■ Problem statement ■
Please copy out all the data. Every detail stays the same.

Dataset excerpts
#####

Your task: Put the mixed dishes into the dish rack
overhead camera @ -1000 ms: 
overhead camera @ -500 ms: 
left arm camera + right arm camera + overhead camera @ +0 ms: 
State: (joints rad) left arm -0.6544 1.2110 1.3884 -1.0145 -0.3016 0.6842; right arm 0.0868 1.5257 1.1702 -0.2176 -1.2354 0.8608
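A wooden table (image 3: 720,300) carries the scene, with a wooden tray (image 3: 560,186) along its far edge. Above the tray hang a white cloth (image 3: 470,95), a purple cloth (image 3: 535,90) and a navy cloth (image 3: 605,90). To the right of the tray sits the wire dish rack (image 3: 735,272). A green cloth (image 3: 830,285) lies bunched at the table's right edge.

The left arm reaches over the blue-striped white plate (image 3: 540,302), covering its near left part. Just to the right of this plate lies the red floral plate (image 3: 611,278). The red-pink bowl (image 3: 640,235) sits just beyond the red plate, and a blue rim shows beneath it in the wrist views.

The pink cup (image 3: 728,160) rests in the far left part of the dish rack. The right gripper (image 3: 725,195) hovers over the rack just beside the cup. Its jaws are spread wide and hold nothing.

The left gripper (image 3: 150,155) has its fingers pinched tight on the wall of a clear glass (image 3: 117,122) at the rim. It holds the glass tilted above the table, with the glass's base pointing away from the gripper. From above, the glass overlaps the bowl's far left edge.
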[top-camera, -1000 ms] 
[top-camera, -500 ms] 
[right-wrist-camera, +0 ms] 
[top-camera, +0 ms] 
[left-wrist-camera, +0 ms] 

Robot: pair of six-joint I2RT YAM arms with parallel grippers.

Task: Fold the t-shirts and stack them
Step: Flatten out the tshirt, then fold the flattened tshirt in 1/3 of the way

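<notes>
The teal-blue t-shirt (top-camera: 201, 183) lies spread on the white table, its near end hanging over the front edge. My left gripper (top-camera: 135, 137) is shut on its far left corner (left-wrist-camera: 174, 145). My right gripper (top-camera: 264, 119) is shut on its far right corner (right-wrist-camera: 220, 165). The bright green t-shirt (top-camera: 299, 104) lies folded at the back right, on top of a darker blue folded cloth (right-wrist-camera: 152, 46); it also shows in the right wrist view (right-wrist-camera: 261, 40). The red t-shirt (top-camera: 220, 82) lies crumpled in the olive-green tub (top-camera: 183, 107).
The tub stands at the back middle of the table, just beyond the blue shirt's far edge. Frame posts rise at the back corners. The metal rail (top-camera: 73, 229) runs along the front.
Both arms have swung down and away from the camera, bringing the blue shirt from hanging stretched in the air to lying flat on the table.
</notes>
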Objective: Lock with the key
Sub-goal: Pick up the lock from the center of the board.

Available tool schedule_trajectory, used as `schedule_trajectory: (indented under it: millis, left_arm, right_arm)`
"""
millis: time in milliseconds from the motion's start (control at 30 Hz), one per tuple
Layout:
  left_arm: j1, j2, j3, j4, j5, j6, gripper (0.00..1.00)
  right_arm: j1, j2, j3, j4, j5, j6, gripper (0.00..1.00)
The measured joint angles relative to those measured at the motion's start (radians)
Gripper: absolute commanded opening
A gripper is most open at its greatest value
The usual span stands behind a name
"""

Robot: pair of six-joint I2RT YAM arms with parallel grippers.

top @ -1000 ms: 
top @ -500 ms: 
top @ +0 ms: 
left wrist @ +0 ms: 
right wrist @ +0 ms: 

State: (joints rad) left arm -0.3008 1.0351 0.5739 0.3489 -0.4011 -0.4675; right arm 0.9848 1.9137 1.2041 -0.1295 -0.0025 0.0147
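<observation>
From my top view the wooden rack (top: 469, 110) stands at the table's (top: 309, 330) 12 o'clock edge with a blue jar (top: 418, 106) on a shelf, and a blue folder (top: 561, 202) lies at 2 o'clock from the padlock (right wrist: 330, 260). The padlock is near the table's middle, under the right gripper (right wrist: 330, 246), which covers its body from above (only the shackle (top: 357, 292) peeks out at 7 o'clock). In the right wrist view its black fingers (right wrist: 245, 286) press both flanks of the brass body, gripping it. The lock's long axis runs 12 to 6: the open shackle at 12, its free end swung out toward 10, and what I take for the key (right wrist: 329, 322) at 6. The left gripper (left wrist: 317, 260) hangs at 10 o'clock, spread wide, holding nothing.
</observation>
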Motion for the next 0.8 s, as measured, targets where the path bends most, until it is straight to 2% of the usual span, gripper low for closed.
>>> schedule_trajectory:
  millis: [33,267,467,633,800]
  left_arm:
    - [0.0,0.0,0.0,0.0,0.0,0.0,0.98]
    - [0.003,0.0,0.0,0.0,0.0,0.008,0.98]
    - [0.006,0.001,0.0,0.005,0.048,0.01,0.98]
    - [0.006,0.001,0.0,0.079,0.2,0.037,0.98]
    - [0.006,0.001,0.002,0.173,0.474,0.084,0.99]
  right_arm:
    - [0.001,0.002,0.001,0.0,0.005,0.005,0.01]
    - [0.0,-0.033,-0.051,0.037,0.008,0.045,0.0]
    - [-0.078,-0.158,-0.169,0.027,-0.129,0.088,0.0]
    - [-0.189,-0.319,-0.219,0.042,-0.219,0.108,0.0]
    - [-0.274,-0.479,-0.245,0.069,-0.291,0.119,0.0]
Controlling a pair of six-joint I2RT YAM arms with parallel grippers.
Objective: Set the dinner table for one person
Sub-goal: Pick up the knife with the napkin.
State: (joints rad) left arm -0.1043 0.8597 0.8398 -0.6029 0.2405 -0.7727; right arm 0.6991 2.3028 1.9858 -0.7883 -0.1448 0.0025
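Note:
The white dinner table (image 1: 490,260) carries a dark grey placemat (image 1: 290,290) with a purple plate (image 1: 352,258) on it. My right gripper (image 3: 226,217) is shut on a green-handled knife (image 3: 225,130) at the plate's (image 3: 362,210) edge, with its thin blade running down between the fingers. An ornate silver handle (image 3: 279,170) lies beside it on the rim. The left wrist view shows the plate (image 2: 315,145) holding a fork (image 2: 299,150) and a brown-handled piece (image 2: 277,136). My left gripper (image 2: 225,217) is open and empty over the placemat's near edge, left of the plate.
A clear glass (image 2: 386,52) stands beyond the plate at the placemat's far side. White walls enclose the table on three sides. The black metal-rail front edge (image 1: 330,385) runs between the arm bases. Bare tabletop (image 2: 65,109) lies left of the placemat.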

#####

■ Result of the exercise ■
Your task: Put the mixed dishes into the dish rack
overhead camera @ -1000 ms: 
overhead camera @ -500 ms: 
left arm camera + right arm camera + overhead camera @ +0 ms: 
State: (joints rad) left arm -0.6544 1.2110 1.3884 -1.0145 -0.3016 0.6842; right arm 0.0868 1.5257 1.1702 -0.2176 -1.2354 0.8608
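A wooden table (image 3: 720,300) carries the scene, with a wooden tray (image 3: 560,186) along its far edge. Above the tray hang a white cloth (image 3: 470,95), a purple cloth (image 3: 535,90) and a navy cloth (image 3: 605,90). To the right of the tray sits the wire dish rack (image 3: 735,272). A green cloth (image 3: 830,285) lies bunched at the table's right edge.

The left arm reaches over the blue-striped white plate (image 3: 540,302), covering its near left part. Just to the right of this plate lies the red floral plate (image 3: 611,278). The red-pink bowl (image 3: 640,235) sits just beyond the red plate, and a blue rim shows beneath it in the wrist views.

The pink cup (image 3: 728,160) rests in the far left part of the dish rack. The right gripper (image 3: 725,195) hovers over the rack just beside the cup. Its jaws are spread wide and hold nothing.

The left gripper (image 3: 150,155) has its fingers pinched tight on the wall of a clear glass (image 3: 117,122) at the rim. It holds the glass tilted above the table, with the glass's base pointing away from the gripper. From above, the glass overlaps the bowl's far left edge.
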[top-camera, -1000 ms] 
[top-camera, -500 ms] 
[right-wrist-camera, +0 ms] 
[top-camera, +0 ms] 
[left-wrist-camera, +0 ms] 

Robot: pair of six-joint I2RT YAM arms with parallel grippers.

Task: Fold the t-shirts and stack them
Step: Flatten out the tshirt, then fold the flattened tshirt in 1/3 of the way

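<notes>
The teal-blue t-shirt (top-camera: 201, 183) lies spread on the white table, its near end hanging over the front edge. My left gripper (top-camera: 135, 137) is shut on its far left corner (left-wrist-camera: 174, 145). My right gripper (top-camera: 264, 119) is shut on its far right corner (right-wrist-camera: 220, 165). The bright green t-shirt (top-camera: 299, 104) lies folded at the back right, on top of a darker blue folded cloth (right-wrist-camera: 152, 46); it also shows in the right wrist view (right-wrist-camera: 261, 40). The red t-shirt (top-camera: 220, 82) lies crumpled in the olive-green tub (top-camera: 183, 107).
The tub stands at the back middle of the table, just beyond the blue shirt's far edge. Frame posts rise at the back corners. The metal rail (top-camera: 73, 229) runs along the front.
Both arms have swung down and away from the camera, bringing the blue shirt from hanging stretched in the air to lying flat on the table.
</notes>
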Objective: Lock with the key
Sub-goal: Pick up the lock from the center of the board.

Available tool schedule_trajectory, used as `schedule_trajectory: (indented under it: millis, left_arm, right_arm)`
"""
millis: time in milliseconds from the motion's start (control at 30 Hz), one per tuple
Layout:
  left_arm: j1, j2, j3, j4, j5, j6, gripper (0.00..1.00)
  right_arm: j1, j2, j3, j4, j5, j6, gripper (0.00..1.00)
The measured joint angles relative to those measured at the motion's start (radians)
Gripper: absolute commanded opening
A gripper is most open at its greatest value
The usual span stands behind a name
"""

Robot: pair of six-joint I2RT YAM arms with parallel grippers.

top @ -1000 ms: 
top @ -500 ms: 
top @ +0 ms: 
left wrist @ +0 ms: 
right wrist @ +0 ms: 

State: (joints rad) left arm -0.3008 1.0351 0.5739 0.3489 -0.4011 -0.4675; right arm 0.9848 1.9137 1.2041 -0.1295 -0.0025 0.0147
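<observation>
From my top view the wooden rack (top: 469, 110) stands at the table's (top: 309, 330) 12 o'clock edge with a blue jar (top: 418, 106) on a shelf, and a blue folder (top: 561, 202) lies at 2 o'clock from the padlock (right wrist: 330, 260). The padlock is near the table's middle, under the right gripper (right wrist: 330, 246), which covers its body from above (only the shackle (top: 357, 292) peeks out at 7 o'clock). In the right wrist view its black fingers (right wrist: 245, 286) press both flanks of the brass body, gripping it. The lock's long axis runs 12 to 6: the open shackle at 12, its free end swung out toward 10, and what I take for the key (right wrist: 329, 322) at 6. The left gripper (left wrist: 317, 260) hangs at 10 o'clock, spread wide, holding nothing.
</observation>
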Motion for the next 0.8 s, as measured, targets where the path bends most, until it is straight to 2% of the usual span, gripper low for closed.
>>> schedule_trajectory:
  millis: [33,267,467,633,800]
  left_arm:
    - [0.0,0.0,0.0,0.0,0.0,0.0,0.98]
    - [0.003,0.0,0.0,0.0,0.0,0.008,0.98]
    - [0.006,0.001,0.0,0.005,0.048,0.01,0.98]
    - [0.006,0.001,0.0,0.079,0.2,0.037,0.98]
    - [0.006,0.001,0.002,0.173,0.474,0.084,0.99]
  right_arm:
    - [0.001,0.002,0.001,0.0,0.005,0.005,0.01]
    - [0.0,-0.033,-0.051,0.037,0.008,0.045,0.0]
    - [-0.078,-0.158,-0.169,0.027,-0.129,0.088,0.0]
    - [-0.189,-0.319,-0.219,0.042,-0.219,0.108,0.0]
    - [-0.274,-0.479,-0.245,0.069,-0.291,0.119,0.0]
Controlling a pair of six-joint I2RT YAM arms with parallel grippers.
Objective: Set the dinner table for one person
Sub-goal: Pick up the knife with the napkin.
State: (joints rad) left arm -0.1043 0.8597 0.8398 -0.6029 0.2405 -0.7727; right arm 0.6991 2.3028 1.9858 -0.7883 -0.1448 0.0025
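Note:
The white dinner table (image 1: 490,260) carries a dark grey placemat (image 1: 290,290) with a purple plate (image 1: 352,258) on it. My right gripper (image 3: 226,217) is shut on a green-handled knife (image 3: 225,130) at the plate's (image 3: 362,210) edge, with its thin blade running down between the fingers. An ornate silver handle (image 3: 279,170) lies beside it on the rim. The left wrist view shows the plate (image 2: 315,145) holding a fork (image 2: 299,150) and a brown-handled piece (image 2: 277,136). My left gripper (image 2: 225,217) is open and empty over the placemat's near edge, left of the plate.
A clear glass (image 2: 386,52) stands beyond the plate at the placemat's far side. White walls enclose the table on three sides. The black metal-rail front edge (image 1: 330,385) runs between the arm bases. Bare tabletop (image 2: 65,109) lies left of the placemat.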

With that, the output is done.